The design has a PHRF racing average handicap of 171 with a high of 185 and low of 165. It has a hull speed of 5.99 kn.

==Reception==

Richard Sherwood, describing the design in 1994, wrote, "the accent is on racing rather than cruising. Wetted surface is low, lines aft are flat, the keel and rudder are high aspect. She planes."

In a 2010 review Steve Henkel wrote, "according to one unproven but not necessarily false story, a J/24 disappeared into designer/builder Paul Yates’ garage in 1978, and some months later reappeared as the first Merit 25. The two designs are indeed similar in many ways, But the Merit is judged by many to be more comfortable, faster in light air, and less expensive—at least in the San Francisco Bay area, where she was spawned. Best features: She is fast ... The cockpit has backrests of a reasonable height for comfort. The cabin is well-organized for short cruises compared with other boats of the same ilk. She is easily trailered, though launching via hoist is infinitely easier than at a ramp. Worst features: Merit 25s that have been raced hard for a number of years sometimes develop an unusual structural problem: the keel begins to flex at the point of attachment to the hull, requiring a major reinforcement job. This happens primarily, if not exclusively, to post-1984 hulls in which the cabin soles have been lowered to give increased headroom—a design change that reduced the structural integrity of the hull in the area of the keel ..."

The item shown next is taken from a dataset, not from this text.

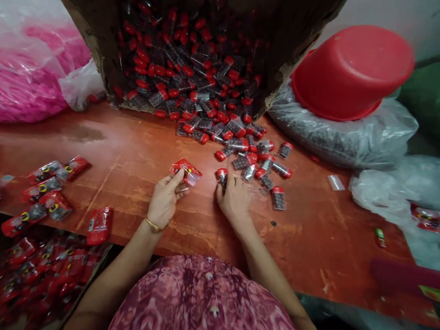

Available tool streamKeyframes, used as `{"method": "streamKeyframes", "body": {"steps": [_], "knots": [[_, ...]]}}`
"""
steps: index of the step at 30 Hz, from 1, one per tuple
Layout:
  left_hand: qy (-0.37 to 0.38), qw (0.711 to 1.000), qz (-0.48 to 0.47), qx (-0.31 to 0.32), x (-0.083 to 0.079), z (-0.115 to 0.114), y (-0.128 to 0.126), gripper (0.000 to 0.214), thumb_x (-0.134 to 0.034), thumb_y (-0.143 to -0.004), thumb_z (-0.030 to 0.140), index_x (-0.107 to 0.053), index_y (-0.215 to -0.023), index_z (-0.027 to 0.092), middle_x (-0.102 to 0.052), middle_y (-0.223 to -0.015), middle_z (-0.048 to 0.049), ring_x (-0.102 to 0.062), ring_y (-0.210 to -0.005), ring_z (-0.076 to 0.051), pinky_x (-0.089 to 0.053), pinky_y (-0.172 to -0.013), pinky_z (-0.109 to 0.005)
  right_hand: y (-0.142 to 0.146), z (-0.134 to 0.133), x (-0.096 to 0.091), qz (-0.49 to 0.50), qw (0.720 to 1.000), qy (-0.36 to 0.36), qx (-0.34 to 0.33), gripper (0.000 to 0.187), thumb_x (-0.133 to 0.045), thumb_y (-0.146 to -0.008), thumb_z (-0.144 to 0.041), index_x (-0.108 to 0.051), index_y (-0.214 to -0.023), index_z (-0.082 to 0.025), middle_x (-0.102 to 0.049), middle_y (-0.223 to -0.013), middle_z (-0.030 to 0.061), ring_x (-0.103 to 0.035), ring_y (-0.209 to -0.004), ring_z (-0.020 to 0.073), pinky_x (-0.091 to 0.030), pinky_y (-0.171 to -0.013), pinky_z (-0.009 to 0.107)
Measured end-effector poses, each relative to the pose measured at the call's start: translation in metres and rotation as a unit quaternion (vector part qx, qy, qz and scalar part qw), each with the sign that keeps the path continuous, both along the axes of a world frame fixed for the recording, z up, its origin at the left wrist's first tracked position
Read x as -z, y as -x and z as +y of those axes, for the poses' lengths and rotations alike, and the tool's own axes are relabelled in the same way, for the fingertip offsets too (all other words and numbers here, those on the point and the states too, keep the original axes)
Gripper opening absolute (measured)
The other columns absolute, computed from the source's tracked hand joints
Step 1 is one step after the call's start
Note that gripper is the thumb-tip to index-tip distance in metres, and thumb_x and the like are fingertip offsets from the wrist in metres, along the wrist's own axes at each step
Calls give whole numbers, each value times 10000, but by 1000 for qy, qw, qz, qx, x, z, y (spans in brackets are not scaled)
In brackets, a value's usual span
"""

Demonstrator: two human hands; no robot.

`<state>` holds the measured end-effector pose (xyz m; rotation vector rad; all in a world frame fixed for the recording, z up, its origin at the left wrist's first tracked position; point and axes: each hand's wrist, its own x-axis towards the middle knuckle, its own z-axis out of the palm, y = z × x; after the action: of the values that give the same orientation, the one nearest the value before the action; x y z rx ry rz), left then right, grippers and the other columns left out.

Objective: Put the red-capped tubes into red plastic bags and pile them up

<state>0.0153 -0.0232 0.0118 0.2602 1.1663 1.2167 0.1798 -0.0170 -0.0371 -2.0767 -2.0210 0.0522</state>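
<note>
Red-capped container [222, 175], a small clear piece with dark contents, sits at the right hand [235, 197] near the middle of the surface [126, 177], just on the near side of the loose heap [241, 145] that spills from the carton [296, 43] at the far edge. The right hand's thumb and fingers curl about its near end; whether they press on it firmly, or whether it is clear of the wood, I cannot tell. To the left and apart from it, the left hand [164, 198] pinches a red printed packet [186, 168] between thumb and fingers.

The container is probably very light, stiff and rather slick, with smooth walls that give little grip. Thumb and forefinger on its two long sides, just below the cap, should hold it best; pulling on the cap alone might loosen it. The packet looks thin, soft and glossy, likely to crease or fold under pressure, so a light pinch near one edge suits it. Its pale part could be a window or an open mouth; I cannot tell which. Fuller packets [57, 204] lie toward the near left corner and would likely sit firmer between the fingers.
</note>
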Motion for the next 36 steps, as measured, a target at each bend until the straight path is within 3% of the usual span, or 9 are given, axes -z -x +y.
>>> {"method": "streamKeyframes", "body": {"steps": [2, 4, 6, 9, 11, 16, 25, 30, 36], "knots": [[1, 1000, -10, 3, 1, 1, 0, 329, -792, -552, 364, -638, -746, 146, -690, -667, 1, -616, -575, -91, -454, -537, -185, -9, 0, 0, 69, 998, 2, -15, 253, -439, -803, -212, -582, -967, -83, -617, -894, 166, -557, -808, 259, -413, -701, 353], [1, 1000, -17, 7, 1, 1, -1, 332, -799, -539, 363, -639, -733, 147, -684, -654, 3, -610, -566, -89, -453, -532, -185, -19, -6, -3, 202, 978, 10, -44, 200, -410, -801, -216, -582, -849, -128, -611, -767, 101, -555, -692, 208, -420, -636, 317], [-4, 1000, -17, 15, 2, 2, -3, 338, -802, -529, 371, -641, -723, 147, -677, -640, 4, -604, -560, -89, -448, -528, -184, -27, -18, -12, 367, 927, 44, -67, 200, -392, -825, -276, -551, -769, -167, -564, -633, 29, -514, -543, 150, -407, -536, 271], [-15, 999, -2, 38, 2, 1, -5, 362, -801, -520, 396, -650, -730, 143, -681, -659, -5, -610, -581, -93, -440, -533, -183, -30, -36, -34, 543, 824, 138, -82, 237, -442, -822, -386, -537, -747, -182, -500, -523, -32, -456, -408, 99, -377, -440, 228], [-25, 998, 16, 56, 3, 1, -8, 376, -797, -517, 417, -659, -729, 139, -684, -674, -11, -609, -590, -94, -436, -540, -183, -27, -43, -48, 585, 782, 196, -89, 239, -508, -779, -404, -554, -733, -174, -481, -498, -47, -440, -374, 80, -359, -406, 210], [-84, 990, 66, 96, 4, -3, -14, 330, -783, -547, 406, -675, -697, 133, -677, -675, -15, -593, -617, -99, -446, -599, -204, -18, -38, -57, 616, 730, 287, -71, 228, -572, -677, -381, -573, -666, -153, -496, -499, -46, -409, -334, 51, -311, -347, 180], [-135, 974, 95, 154, 1, -1, -11, 310, -766, -578, 398, -690, -725, 135, -675, -699, -8, -579, -646, -102, -472, -654, -226, -18, -36, -47, 625, 731, 268, -62, 226, -555, -674, -374, -593, -686, -151, -491, -487, -54, -398, -339, 47, -308, -352, 177], [-116, 983, 74, 121, 7, -2, -22, 335, -806, -510, 351, -678, -733, 137, -680, -710, -10, -586, -637, -103, -473, -668, -239, -13, -39, -45, 612, 762, 199, -70, 223, -560, -711, -379, -588, -698, -158, -465, -497, -59, -398, -381, 50, -322, -381, 178], [-96, 991, 38, 91, 11, -7, -37, 342, -825, -461, 316, -655, -689, 128, -677, -687, -11, -587, -633, -105, -469, -713, -256, -2, -41, -28, 656, 740, 139, -45, 270, -526, -774, -438, -566, -817, -175, -434, -422, -85, -391, -340, 69, -363, -382, 196]]}}
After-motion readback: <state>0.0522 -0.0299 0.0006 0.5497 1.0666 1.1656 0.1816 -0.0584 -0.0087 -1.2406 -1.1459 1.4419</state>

The Spinnaker Sailing Club of Redwood City, California has a fleet of 16 Merit 25s. They describe the boats as, "a solidly built 25-foot sloop that seats five comfortably in a self-draining cockpit. Despite relatively simple control systems, the Merit has the durability and flexibility for comfortable, all-season sailing in the Bay Area, where typical wind speeds can range from near zero to above 25 knots."